__What to do__:
Restate word for word the lines of the records below, starting at the line that contains "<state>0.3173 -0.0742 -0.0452" and ending at the line that contains "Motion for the", with both of those lines included and nothing else.

___ Raw data

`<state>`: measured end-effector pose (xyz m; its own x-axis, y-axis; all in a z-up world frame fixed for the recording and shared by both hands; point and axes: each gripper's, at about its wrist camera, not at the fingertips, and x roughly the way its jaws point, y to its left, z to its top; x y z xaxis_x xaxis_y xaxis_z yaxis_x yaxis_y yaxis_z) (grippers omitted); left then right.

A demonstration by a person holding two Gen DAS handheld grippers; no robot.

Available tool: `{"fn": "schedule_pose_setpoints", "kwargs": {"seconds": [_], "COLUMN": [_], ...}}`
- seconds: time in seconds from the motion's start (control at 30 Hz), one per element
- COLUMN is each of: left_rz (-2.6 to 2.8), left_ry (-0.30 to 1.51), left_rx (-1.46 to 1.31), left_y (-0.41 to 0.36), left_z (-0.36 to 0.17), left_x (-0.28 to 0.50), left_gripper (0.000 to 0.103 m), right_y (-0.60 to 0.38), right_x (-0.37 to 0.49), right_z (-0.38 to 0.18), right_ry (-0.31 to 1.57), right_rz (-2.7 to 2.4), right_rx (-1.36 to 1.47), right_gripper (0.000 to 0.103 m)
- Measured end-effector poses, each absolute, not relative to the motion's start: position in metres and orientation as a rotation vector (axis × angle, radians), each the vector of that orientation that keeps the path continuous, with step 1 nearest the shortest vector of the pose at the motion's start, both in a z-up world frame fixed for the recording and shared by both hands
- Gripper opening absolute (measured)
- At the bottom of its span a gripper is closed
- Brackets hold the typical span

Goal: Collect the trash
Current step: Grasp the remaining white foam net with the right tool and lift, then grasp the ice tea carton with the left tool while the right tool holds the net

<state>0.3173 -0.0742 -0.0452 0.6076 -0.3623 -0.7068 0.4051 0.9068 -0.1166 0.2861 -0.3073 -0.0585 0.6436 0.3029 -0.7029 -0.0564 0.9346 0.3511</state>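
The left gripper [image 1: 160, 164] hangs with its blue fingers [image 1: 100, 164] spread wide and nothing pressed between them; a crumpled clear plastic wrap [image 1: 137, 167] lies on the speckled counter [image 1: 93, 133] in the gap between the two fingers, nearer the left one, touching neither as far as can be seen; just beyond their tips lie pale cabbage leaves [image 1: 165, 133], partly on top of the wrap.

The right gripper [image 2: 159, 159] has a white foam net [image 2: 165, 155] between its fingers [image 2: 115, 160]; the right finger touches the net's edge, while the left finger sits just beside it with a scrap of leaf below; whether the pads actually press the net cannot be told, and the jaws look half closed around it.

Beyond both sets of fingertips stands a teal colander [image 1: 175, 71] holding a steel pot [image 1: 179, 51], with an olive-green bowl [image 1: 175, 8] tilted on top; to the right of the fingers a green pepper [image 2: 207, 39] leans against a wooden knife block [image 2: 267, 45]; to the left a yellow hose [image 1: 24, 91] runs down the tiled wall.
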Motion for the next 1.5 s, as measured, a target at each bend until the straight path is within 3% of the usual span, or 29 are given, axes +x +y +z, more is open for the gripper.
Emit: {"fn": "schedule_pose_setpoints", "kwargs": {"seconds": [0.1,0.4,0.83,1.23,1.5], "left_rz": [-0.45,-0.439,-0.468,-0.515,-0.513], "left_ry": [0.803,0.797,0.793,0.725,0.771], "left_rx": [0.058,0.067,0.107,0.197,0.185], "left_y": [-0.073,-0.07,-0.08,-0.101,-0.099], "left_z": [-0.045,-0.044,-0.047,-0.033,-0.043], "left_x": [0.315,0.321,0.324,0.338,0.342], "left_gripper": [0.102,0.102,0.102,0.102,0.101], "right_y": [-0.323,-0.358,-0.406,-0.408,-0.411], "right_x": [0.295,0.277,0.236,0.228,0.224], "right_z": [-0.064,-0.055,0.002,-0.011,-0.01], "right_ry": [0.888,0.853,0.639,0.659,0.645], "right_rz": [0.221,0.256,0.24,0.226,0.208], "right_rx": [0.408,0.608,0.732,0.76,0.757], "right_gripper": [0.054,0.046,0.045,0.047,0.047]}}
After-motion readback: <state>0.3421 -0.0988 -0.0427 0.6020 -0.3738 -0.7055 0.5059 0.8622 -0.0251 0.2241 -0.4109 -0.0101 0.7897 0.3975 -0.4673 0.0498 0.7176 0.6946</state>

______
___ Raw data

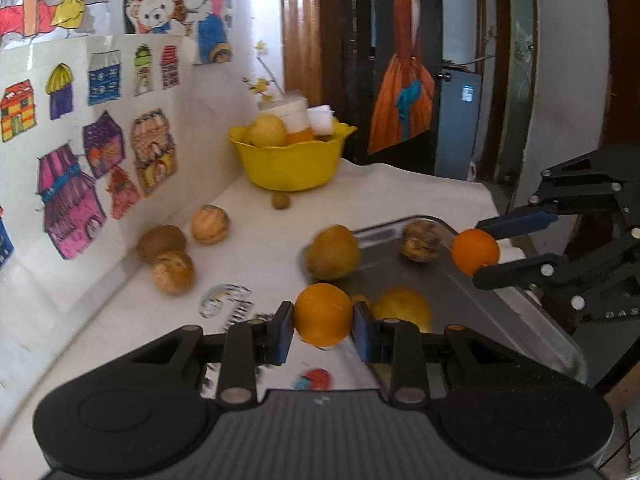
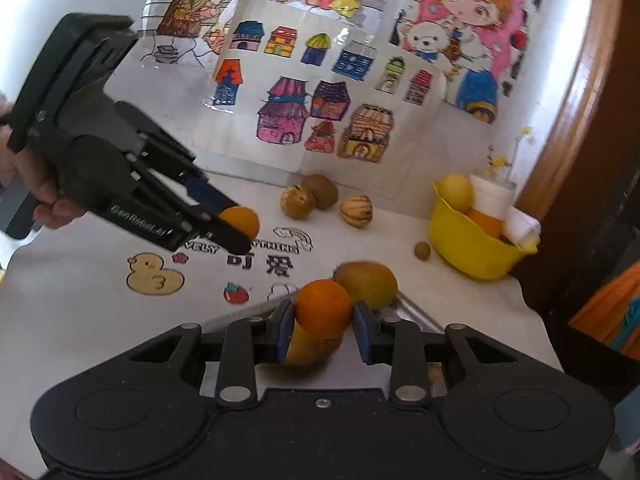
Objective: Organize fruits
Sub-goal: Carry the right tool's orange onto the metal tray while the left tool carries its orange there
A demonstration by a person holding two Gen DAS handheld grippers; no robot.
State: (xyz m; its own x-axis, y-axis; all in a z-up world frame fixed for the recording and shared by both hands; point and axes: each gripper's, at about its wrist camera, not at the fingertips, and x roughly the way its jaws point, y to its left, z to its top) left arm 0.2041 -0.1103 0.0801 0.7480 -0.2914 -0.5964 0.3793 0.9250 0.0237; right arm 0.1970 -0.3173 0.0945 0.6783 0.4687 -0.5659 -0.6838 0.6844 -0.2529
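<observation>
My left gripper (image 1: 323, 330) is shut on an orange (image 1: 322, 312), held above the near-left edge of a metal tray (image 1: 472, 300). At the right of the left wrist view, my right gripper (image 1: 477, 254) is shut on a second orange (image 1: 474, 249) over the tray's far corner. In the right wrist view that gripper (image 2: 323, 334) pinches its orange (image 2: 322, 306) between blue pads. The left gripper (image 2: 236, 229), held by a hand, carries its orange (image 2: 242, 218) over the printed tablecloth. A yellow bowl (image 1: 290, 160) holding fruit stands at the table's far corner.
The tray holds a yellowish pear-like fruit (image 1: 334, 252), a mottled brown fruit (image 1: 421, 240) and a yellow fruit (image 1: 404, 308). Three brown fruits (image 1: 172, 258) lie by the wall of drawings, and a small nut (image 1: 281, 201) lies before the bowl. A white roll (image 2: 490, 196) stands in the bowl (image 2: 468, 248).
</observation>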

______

__Reply to the task__:
<state>0.3173 -0.0742 -0.0452 0.6076 -0.3623 -0.7068 0.4051 0.9068 -0.1166 0.2861 -0.3073 -0.0585 0.6436 0.3029 -0.7029 -0.0564 0.9346 0.3511</state>
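The left gripper [image 1: 160, 164] hangs with its blue fingers [image 1: 100, 164] spread wide and nothing pressed between them; a crumpled clear plastic wrap [image 1: 137, 167] lies on the speckled counter [image 1: 93, 133] in the gap between the two fingers, nearer the left one, touching neither as far as can be seen; just beyond their tips lie pale cabbage leaves [image 1: 165, 133], partly on top of the wrap.

The right gripper [image 2: 159, 159] has a white foam net [image 2: 165, 155] between its fingers [image 2: 115, 160]; the right finger touches the net's edge, while the left finger sits just beside it with a scrap of leaf below; whether the pads actually press the net cannot be told, and the jaws look half closed around it.

Beyond both sets of fingertips stands a teal colander [image 1: 175, 71] holding a steel pot [image 1: 179, 51], with an olive-green bowl [image 1: 175, 8] tilted on top; to the right of the fingers a green pepper [image 2: 207, 39] leans against a wooden knife block [image 2: 267, 45]; to the left a yellow hose [image 1: 24, 91] runs down the tiled wall.
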Motion for the next 1.5 s, as measured, a target at each bend until the straight path is within 3% of the usual span, or 29 are given, axes +x +y +z, more is open for the gripper.

Nothing else remains to be done in this exercise.